Hundreds gathered on Santa Barbara City College's Great Lawn for Sunday's memorial service for former Santa Barbara fire captain Tony Pighetti. | Credit: SBFD

As many as 200 people took to the waves for a Sunday paddle-out to celebrate the life of Tony Pighetti, the 59-year-old former city firefighter, union chief, and mental health advocate for first responders, who died while paddling out the night of October 9. Another 400 congregated on the beach in front of Santa Barbara City College. 

Although Pighetti retired five years ago — having achieved the rank of captain in charge of training — he spent the past five years working to create a countywide peer support counseling system so that first responders dealing with the aftershocks of the job could get no-questions-asked mental-health and safety counseling for both on-the-job and off-the-job issues. 

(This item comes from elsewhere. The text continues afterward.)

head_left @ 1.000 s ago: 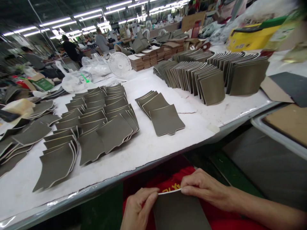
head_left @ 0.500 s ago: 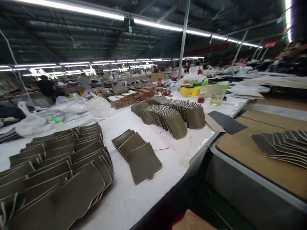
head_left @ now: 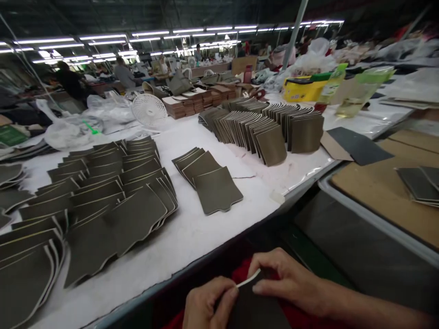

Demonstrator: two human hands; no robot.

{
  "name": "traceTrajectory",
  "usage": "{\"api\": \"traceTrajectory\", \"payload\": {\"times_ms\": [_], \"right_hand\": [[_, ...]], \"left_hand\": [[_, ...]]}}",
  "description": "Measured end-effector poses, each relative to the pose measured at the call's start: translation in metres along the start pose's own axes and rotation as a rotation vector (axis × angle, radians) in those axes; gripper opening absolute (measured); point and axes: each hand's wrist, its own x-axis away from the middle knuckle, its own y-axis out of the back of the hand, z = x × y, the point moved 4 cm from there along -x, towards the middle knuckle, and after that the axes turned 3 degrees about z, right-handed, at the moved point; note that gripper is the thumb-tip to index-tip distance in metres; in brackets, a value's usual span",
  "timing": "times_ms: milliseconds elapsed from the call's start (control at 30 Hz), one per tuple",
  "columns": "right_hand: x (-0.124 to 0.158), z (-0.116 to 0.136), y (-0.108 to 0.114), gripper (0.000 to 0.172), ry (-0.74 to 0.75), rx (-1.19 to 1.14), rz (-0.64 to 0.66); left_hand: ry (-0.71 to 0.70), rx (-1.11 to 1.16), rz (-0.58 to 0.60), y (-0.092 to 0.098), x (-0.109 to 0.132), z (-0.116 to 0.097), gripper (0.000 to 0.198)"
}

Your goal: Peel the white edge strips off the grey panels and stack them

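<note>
At the bottom, my left hand (head_left: 210, 304) pinches the left end of the pale edge of a dark olive piece (head_left: 255, 304). My right hand (head_left: 290, 281) grips the same edge at its right end, thumb in front and fingers behind. The piece hangs below both hands, its lower part cut off by the frame. Beyond the hands, a few olive pieces (head_left: 218, 189) lie overlapped on the white table (head_left: 192, 244). Overlapping rows of larger olive pieces (head_left: 137, 214) spread on the left. Fanned rows of small olive pieces (head_left: 270, 141) stand farther back.
A white round fan grille (head_left: 149, 111), brown stacks (head_left: 192, 106), a yellow box (head_left: 303, 89) and bottles (head_left: 363, 93) stand at the back. A brown board (head_left: 387, 192) holding dark pieces (head_left: 420, 183) is on the right. People appear in the distance.
The view has tilted down and shifted. Earlier only part of one hand showed at the bottom; now both hands are in view, holding an olive piece.
</note>
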Motion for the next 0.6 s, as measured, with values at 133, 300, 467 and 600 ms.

Sunday’s paddleout in memory of Tony Pighetti | Credit: SBFD

Santa Barbara City Fire Chief Chris Mailes recalled Pighetti approaching him and other department leadership to discuss better mental-health maintenance. “We’re supposed to be the strongest people in the room,” Mailes said. “But the job takes a toll. Gone are the days when you just go out and have a beer and suck it up.”

Mailes said Pighetti was assigned the job. As a result, the City of Santa Barbara now has 10 firefighters who are trained in the arts of peer support, plus one person assigned to play the lead role. 

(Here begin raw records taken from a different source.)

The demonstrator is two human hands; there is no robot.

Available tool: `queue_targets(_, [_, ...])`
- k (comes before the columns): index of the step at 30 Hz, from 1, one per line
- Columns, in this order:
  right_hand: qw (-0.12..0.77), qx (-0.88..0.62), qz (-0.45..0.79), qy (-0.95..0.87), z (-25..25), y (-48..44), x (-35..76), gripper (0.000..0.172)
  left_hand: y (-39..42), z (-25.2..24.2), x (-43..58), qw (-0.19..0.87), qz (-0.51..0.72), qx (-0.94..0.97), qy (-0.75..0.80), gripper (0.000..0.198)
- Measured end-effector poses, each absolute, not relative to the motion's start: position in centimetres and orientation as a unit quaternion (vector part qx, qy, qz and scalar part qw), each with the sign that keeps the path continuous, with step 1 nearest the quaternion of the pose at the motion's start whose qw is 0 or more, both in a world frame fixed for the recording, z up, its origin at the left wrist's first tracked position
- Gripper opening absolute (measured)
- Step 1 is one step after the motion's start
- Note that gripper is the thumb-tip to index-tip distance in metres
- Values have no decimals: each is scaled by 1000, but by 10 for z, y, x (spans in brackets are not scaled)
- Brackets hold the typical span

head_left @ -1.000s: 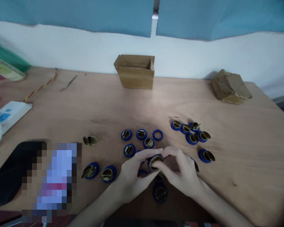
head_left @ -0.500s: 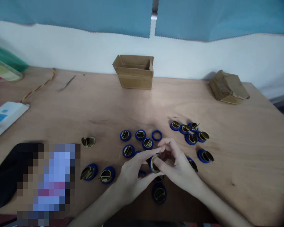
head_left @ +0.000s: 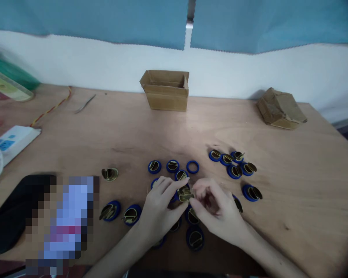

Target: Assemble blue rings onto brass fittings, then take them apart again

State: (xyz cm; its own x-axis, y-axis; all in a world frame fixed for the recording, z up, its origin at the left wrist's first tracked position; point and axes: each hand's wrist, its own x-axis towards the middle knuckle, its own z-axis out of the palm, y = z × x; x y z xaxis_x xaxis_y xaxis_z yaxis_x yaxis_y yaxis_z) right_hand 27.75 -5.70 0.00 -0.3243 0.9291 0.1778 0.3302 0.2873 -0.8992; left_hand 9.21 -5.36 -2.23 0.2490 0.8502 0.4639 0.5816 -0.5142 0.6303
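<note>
Your left hand [head_left: 159, 210] and right hand [head_left: 220, 212] were both closed in fingertip pinches on one brass disc [head_left: 185, 194], held just above the counter [head_left: 292, 185] among blue-ringed discs [head_left: 234, 171]. Item: small, round, dull gold, with a folded tab across it. Judged light, stiff, thin-edged and likely slick; best taken by the rim, not the tab.

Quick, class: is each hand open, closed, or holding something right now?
The left hand is closed, pinching a brass piece.
The right hand is closed on the same brass piece.
</note>
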Motion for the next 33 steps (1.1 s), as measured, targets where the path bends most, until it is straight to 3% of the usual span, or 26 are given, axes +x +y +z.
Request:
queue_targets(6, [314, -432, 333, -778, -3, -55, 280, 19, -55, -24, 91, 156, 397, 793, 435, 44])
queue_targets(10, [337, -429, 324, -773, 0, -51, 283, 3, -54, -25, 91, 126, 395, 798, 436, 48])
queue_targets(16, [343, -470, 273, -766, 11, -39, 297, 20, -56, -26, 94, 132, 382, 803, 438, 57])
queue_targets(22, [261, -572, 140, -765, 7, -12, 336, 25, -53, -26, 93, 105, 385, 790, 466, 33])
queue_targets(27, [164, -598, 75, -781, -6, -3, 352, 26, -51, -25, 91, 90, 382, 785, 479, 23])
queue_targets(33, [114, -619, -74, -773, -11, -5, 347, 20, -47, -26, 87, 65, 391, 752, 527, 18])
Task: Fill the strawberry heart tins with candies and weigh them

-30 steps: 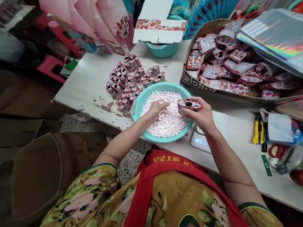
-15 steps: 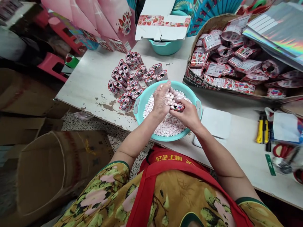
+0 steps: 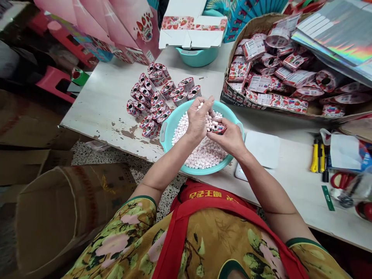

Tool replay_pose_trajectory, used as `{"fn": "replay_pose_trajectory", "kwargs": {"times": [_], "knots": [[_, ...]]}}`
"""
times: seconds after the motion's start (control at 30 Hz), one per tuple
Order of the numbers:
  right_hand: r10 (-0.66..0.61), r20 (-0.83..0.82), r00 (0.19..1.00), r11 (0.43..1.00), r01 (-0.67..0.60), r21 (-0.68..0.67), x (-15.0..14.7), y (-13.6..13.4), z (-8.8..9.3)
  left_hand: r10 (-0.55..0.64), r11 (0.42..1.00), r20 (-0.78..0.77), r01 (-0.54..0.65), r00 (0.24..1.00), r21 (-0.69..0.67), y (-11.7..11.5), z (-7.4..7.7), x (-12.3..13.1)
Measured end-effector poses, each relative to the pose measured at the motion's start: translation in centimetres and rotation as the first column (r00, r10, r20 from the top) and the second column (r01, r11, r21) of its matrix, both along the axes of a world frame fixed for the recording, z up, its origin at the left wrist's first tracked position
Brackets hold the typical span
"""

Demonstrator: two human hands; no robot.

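Note:
A teal basin (image 3: 171, 126) full of small pink and white candies (image 3: 203, 153) sits at the table's near edge. Above it my left hand (image 3: 198, 119) is cupped around a handful of candies, tilted against a small strawberry-printed tin (image 3: 218, 128). My right hand (image 3: 231, 137) grips that tin from below, mostly hiding it. Both hands touch over the basin's middle.
Several small tins (image 3: 157, 99) lie in rows left of the basin. A cardboard box (image 3: 232, 95) of tins stands at the right back. A white scale (image 3: 260, 149) lies right of the basin, box cutters (image 3: 318, 157) further right. A second basin (image 3: 197, 56) stands behind.
My left hand rose out of the basin with candies and met the tin, which my right hand brought left and lower over the basin. In the last half second both hands barely moved.

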State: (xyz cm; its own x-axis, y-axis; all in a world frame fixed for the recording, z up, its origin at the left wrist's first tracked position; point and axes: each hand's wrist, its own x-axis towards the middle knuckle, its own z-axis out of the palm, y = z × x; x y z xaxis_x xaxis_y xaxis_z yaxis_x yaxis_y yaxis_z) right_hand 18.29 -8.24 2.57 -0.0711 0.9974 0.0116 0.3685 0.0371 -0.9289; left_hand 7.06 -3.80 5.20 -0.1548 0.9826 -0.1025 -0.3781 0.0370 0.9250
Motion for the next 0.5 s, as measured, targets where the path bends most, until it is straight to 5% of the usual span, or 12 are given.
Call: {"fn": "replay_pose_trajectory", "kwargs": {"times": [0.5], "knots": [[-0.009, -0.002, 1.000, 1.000, 0.009, -0.013, 1.06, -0.08, -0.27, -0.090, 0.994, -0.070, 0.085, 0.994, -0.067, -0.48, 0.47, 0.98]]}}
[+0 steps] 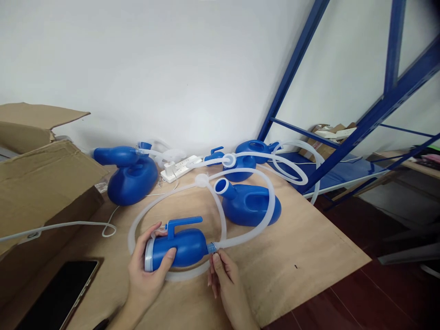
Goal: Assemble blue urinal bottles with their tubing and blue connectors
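Observation:
My left hand [151, 268] is wrapped round a blue plastic urinal cup [187, 247] with a pale rim and a flat blue handle on top. The cup lies on its side, its narrow end pointing right. A translucent white hose [240, 239] is joined to that end. At this joint, my right hand [223, 277] pinches with thumb and forefinger; a small clamp seems to be there, mostly hidden. The hose loops over the table and passes through a white round cap [201, 180]. Behind lies a blue urinal bottle [249, 206], its open white-rimmed neck pointing up and left.
More blue bottles with hoses stand at the back left [132, 181] and back right [252, 151]. A white power strip [180, 168] lies between them. An open cardboard box [44, 183] and a black phone [58, 293] are at left. Blue metal shelving [295, 64] rises beyond the wooden table [309, 256].

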Action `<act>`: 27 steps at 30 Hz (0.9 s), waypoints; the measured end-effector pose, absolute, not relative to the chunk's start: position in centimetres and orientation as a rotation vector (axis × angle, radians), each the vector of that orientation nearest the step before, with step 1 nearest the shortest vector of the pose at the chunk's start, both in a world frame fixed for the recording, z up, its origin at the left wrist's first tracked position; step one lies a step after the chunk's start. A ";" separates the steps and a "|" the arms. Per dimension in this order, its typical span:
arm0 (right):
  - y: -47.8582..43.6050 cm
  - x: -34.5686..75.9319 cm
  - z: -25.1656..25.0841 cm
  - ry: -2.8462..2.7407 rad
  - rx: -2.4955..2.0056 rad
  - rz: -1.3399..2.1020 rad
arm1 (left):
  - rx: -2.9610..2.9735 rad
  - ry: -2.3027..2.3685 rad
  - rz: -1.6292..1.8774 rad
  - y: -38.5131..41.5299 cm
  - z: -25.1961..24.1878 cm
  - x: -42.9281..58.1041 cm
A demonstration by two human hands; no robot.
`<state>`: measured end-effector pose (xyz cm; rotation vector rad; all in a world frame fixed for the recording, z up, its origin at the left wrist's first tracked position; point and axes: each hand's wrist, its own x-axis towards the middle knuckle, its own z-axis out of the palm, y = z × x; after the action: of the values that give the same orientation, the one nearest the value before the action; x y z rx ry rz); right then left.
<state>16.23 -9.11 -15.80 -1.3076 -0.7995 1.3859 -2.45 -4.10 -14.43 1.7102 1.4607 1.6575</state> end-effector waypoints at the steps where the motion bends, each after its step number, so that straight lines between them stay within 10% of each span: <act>1: -9.2 16.2 -15.9 -0.813 -1.329 1.370 | 1.703 1.466 1.663 -4.1 -14.5 -2.4; 27: -9.2 16.1 -16.1 -0.712 -1.240 1.433 | 1.625 1.461 1.656 -4.0 -14.4 -2.1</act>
<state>16.08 -9.21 -16.08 -1.2400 -0.7124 1.4334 -2.08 -4.01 -14.36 1.6251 1.4611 1.6561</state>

“Without a doubt, he saved lives. And he saved marriages too,” Mailes said. 

When Pighetti retired in 2020, he was hired by the nonprofit association of the fire chiefs from Guadalupe to Carpinteria. Every department, Mailes stated, soon had their own peer support team and lead player. Thanks to vigorous fundraising and private donations, Pighetti could be paid a stipend and a contract team of trained counselors retained. Treatment was offered for everything from work-related acute and cumulative trauma to marital friction and sick kids at home. If there was a particularly hairy call, peer support teams wouldn’t wait to be called — they’d reach out to the affected individuals to proactively check in. 

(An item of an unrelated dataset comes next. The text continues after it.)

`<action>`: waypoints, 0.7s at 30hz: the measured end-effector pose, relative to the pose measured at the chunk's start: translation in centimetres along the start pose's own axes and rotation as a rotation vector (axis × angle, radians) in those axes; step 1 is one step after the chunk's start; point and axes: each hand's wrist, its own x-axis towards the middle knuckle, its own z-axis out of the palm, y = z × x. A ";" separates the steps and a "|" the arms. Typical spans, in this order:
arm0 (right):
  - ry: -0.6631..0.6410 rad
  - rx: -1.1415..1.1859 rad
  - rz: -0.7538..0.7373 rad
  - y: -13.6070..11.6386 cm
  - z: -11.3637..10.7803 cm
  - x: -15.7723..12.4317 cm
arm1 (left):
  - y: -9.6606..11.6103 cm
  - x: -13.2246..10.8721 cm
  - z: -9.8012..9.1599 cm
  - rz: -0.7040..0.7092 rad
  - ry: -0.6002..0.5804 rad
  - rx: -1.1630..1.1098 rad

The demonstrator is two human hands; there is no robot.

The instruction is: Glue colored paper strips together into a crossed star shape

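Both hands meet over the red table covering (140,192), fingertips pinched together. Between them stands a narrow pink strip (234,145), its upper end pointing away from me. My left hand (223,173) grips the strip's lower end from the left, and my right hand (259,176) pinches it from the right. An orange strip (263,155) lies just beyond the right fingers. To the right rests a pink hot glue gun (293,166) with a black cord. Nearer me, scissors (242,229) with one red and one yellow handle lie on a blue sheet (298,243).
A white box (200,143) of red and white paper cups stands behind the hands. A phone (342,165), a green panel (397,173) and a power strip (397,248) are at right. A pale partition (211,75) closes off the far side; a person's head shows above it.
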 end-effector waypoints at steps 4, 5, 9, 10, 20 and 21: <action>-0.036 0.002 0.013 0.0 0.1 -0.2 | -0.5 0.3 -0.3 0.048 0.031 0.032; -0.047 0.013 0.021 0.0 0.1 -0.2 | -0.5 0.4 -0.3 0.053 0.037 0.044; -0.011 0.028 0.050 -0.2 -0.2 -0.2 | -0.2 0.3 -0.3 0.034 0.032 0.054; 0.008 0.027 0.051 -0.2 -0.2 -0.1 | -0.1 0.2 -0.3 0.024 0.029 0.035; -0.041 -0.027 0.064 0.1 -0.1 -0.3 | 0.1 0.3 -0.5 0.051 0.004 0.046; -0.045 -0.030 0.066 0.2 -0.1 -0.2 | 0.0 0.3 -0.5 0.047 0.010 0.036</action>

At Sunday’s memorial service, Santa Barbara City Fire Chief Chris Mailes (pictured with Tony Pighetti’s peer support/therapy dog, Donuts) remembered the former fire captain as “calm, levelheaded, a gentle soul, and an exceptional trainer.” | Credit: SBFD

Pighetti was “calm, levelheaded, a gentle soul, and an exceptional trainer,” Mailes said. 

During his final years, Pighetti struggled with an array of health challenges, migraines being just one of many. Even so, Pighetti’s body somehow allowed him to find peace and release while paddling out on a paddleboard that he would have been denied hiking, running, or riding a bike.